* [Action item]:
Once the line containing "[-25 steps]" is reached, copy it and every line after it exactly, to the end of the material, without pictures.

* [Dataset excerpt]:
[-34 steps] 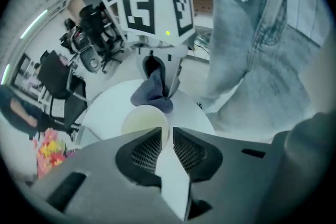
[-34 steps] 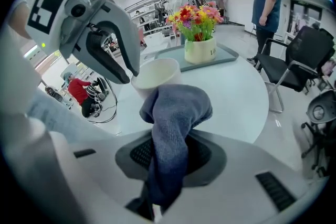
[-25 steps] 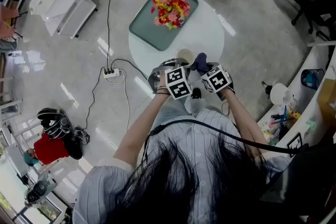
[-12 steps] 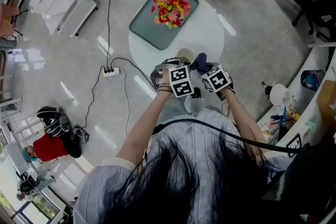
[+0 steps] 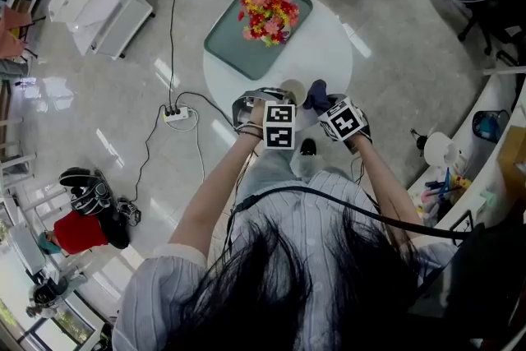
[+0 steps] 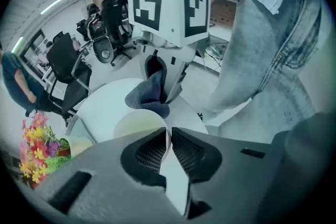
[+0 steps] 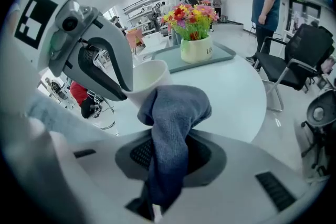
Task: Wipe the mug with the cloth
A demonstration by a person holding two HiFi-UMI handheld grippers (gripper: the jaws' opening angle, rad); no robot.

* [Response to the task]:
[-25 steps] 
[-12 steps] 
[+0 steps] 
[+0 steps] 
[+0 steps] 
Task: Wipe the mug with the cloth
A demonstration by a person holding two HiFi-UMI handheld grippers (gripper: the jaws' opening angle, rad); no robot.

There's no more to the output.